• What you are asked to do:
Write the listing out again in full. Every character must match.

• Provided data:
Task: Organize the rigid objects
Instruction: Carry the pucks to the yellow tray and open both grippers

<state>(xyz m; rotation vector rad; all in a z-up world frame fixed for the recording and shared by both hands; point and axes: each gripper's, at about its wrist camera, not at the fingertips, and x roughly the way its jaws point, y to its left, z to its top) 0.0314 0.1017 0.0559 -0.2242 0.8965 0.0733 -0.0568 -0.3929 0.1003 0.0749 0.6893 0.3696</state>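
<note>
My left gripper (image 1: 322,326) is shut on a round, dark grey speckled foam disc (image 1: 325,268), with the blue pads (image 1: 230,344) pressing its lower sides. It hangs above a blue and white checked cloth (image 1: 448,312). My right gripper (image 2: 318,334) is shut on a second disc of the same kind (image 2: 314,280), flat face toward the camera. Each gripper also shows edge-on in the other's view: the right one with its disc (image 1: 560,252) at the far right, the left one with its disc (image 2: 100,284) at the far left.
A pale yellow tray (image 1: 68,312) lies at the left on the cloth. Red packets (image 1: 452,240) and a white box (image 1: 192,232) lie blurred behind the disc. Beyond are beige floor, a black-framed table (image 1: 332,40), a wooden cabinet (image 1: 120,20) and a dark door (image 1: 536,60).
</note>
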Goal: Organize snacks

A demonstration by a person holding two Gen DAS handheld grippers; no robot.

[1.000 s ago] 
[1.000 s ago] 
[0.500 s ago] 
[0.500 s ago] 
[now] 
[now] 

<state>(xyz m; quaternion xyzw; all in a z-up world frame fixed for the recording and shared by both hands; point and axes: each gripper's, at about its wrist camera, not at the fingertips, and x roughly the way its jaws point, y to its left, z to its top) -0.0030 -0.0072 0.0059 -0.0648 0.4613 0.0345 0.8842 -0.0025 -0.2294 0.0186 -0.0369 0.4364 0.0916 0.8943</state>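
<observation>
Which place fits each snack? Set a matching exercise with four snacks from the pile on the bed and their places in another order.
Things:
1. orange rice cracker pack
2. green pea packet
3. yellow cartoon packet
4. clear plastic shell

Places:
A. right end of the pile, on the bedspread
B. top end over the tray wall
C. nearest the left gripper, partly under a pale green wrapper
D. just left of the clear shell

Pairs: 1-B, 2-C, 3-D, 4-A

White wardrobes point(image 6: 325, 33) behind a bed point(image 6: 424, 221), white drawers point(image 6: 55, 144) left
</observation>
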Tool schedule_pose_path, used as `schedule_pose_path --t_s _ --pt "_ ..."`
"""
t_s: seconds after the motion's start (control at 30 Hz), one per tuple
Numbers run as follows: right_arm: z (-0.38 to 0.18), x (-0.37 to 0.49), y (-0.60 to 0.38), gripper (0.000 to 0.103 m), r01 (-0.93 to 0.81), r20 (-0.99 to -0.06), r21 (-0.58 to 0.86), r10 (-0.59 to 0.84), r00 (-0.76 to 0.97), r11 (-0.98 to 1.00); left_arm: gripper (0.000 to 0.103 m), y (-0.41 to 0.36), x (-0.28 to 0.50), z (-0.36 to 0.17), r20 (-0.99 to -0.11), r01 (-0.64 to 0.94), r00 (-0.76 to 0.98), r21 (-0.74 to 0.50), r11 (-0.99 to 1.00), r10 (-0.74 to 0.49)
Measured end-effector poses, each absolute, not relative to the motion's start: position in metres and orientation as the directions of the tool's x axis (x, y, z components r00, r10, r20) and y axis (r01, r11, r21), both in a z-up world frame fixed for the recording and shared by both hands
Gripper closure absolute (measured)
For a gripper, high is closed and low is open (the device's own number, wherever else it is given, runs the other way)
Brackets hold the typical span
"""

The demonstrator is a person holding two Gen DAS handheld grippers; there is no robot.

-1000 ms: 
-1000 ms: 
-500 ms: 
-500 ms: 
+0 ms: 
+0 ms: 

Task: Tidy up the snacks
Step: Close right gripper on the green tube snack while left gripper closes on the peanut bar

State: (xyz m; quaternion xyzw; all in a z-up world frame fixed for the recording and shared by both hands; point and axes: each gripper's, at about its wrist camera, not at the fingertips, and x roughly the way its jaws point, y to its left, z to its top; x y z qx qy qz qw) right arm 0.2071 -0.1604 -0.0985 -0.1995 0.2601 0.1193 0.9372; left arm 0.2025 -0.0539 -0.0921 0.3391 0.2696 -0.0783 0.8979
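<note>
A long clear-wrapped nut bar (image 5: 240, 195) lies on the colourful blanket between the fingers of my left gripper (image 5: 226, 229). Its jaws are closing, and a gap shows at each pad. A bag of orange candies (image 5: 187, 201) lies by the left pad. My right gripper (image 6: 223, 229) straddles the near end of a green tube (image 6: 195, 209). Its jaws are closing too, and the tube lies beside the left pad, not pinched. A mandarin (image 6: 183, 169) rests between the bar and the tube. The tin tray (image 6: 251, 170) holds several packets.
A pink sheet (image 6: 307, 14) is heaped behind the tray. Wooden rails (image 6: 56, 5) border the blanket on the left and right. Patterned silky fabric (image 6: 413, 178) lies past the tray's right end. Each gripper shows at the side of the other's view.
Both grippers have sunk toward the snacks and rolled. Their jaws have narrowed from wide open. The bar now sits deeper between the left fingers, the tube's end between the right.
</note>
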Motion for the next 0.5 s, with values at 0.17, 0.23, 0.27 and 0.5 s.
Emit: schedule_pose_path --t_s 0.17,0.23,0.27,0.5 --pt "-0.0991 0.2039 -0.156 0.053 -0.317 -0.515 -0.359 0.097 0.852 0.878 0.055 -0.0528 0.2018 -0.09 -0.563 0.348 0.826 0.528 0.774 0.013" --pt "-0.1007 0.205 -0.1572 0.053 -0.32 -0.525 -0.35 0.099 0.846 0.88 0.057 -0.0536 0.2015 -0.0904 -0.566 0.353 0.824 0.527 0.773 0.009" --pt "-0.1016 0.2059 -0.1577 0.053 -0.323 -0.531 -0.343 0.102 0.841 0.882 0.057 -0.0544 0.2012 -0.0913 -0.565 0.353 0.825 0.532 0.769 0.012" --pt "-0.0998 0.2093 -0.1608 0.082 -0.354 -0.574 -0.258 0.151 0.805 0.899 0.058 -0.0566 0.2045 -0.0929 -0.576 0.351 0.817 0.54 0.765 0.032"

• Response area:
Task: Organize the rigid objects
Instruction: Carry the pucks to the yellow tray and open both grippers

<state>(xyz m; rotation vector rad; all in a z-up world frame fixed for the recording and shared by both hands; point and axes: each gripper's, at about its wrist camera, not at the fingertips, and x roughly the way its jaws point, y to its left, z to its top) 0.0314 0.1017 0.0559 -0.2242 0.8965 0.0733 -0.0568 -0.3929 0.1003 0.0749 0.6893 0.3696</state>
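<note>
My left gripper (image 1: 322,326) is shut on a round, dark grey speckled foam disc (image 1: 325,268), with the blue pads (image 1: 230,344) pressing its lower sides. It hangs above a blue and white checked cloth (image 1: 448,312). My right gripper (image 2: 318,334) is shut on a second disc of the same kind (image 2: 314,280), flat face toward the camera. Each gripper also shows edge-on in the other's view: the right one with its disc (image 1: 560,252) at the far right, the left one with its disc (image 2: 100,284) at the far left.
A pale yellow tray (image 1: 68,312) lies at the left on the cloth. Red packets (image 1: 452,240) and a white box (image 1: 192,232) lie blurred behind the disc. Beyond are beige floor, a black-framed table (image 1: 332,40), a wooden cabinet (image 1: 120,20) and a dark door (image 1: 536,60).
</note>
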Goal: Organize snacks

A demonstration by a person holding two Gen DAS handheld grippers; no robot.

[1.000 s ago] 
[1.000 s ago] 
[0.500 s ago] 
[0.500 s ago] 
[now] 
[now] 

<state>(xyz m; quaternion xyzw; all in a z-up world frame fixed for the recording and shared by both hands; point and axes: each gripper's, at about its wrist camera, not at the fingertips, and x roughly the way its jaws point, y to its left, z to its top) -0.0030 -0.0072 0.0059 -0.0648 0.4613 0.0345 0.8842 -0.0025 -0.2294 0.0186 -0.0369 0.4364 0.0916 0.8943</state>
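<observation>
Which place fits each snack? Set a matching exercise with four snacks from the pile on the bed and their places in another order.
Things:
1. orange rice cracker pack
2. green pea packet
3. yellow cartoon packet
4. clear plastic shell

Places:
A. right end of the pile, on the bedspread
B. top end over the tray wall
C. nearest the left gripper, partly under a pale green wrapper
D. just left of the clear shell

Pairs: 1-B, 2-C, 3-D, 4-A

White wardrobes point(image 6: 325, 33) behind a bed point(image 6: 424, 221), white drawers point(image 6: 55, 144) left
</observation>
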Tool schedule_pose_path, used as `schedule_pose_path --t_s _ --pt "_ ..."`
"""
t_s: seconds after the motion's start (control at 30 Hz), one per tuple
Numbers run as follows: right_arm: z (-0.38 to 0.18), x (-0.37 to 0.49), y (-0.60 to 0.38), gripper (0.000 to 0.103 m), r01 (-0.93 to 0.81), r20 (-0.99 to -0.06), r21 (-0.58 to 0.86), r10 (-0.59 to 0.84), r00 (-0.76 to 0.97), r11 (-0.98 to 1.00); left_arm: gripper (0.000 to 0.103 m), y (-0.41 to 0.36), x (-0.28 to 0.50), z (-0.36 to 0.17), r20 (-0.99 to -0.11), r01 (-0.64 to 0.94), r00 (-0.76 to 0.98), r21 (-0.74 to 0.50), r11 (-0.99 to 1.00), r10 (-0.74 to 0.49)
Measured end-effector poses, each absolute, not relative to the motion's start: position in metres and orientation as the directions of the tool's x axis (x, y, z components r00, r10, r20) and y axis (r01, r11, r21), both in a z-up world frame fixed for the recording and shared by both hands
Gripper closure absolute (measured)
For a gripper, high is closed and low is open (the device's own number, wherever else it is given, runs the other way)
Brackets hold the typical span
"""

The demonstrator is a person holding two Gen DAS handheld grippers; there is no robot.

-1000 ms: 
-1000 ms: 
-500 ms: 
-500 ms: 
+0 ms: 
+0 ms: 

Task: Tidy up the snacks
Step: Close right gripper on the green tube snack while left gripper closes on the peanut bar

State: (xyz m; quaternion xyzw; all in a z-up world frame fixed for the recording and shared by both hands; point and axes: each gripper's, at about its wrist camera, not at the fingertips, and x roughly the way its jaws point, y to its left, z to its top; x y z qx qy qz qw) right arm 0.2071 -0.1604 -0.0985 -0.1995 0.2601 0.1193 0.9372; left arm 0.2025 -0.0539 -0.0921 0.3391 0.2696 -0.0783 0.8979
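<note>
A long clear-wrapped nut bar (image 5: 240, 195) lies on the colourful blanket between the fingers of my left gripper (image 5: 226, 229). Its jaws are closing, and a gap shows at each pad. A bag of orange candies (image 5: 187, 201) lies by the left pad. My right gripper (image 6: 223, 229) straddles the near end of a green tube (image 6: 195, 209). Its jaws are closing too, and the tube lies beside the left pad, not pinched. A mandarin (image 6: 183, 169) rests between the bar and the tube. The tin tray (image 6: 251, 170) holds several packets.
A pink sheet (image 6: 307, 14) is heaped behind the tray. Wooden rails (image 6: 56, 5) border the blanket on the left and right. Patterned silky fabric (image 6: 413, 178) lies past the tray's right end. Each gripper shows at the side of the other's view.
Both grippers have sunk toward the snacks and rolled. Their jaws have narrowed from wide open. The bar now sits deeper between the left fingers, the tube's end between the right.
</note>
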Motion for the next 0.5 s, with values at 0.17, 0.23, 0.27 and 0.5 s.
Emit: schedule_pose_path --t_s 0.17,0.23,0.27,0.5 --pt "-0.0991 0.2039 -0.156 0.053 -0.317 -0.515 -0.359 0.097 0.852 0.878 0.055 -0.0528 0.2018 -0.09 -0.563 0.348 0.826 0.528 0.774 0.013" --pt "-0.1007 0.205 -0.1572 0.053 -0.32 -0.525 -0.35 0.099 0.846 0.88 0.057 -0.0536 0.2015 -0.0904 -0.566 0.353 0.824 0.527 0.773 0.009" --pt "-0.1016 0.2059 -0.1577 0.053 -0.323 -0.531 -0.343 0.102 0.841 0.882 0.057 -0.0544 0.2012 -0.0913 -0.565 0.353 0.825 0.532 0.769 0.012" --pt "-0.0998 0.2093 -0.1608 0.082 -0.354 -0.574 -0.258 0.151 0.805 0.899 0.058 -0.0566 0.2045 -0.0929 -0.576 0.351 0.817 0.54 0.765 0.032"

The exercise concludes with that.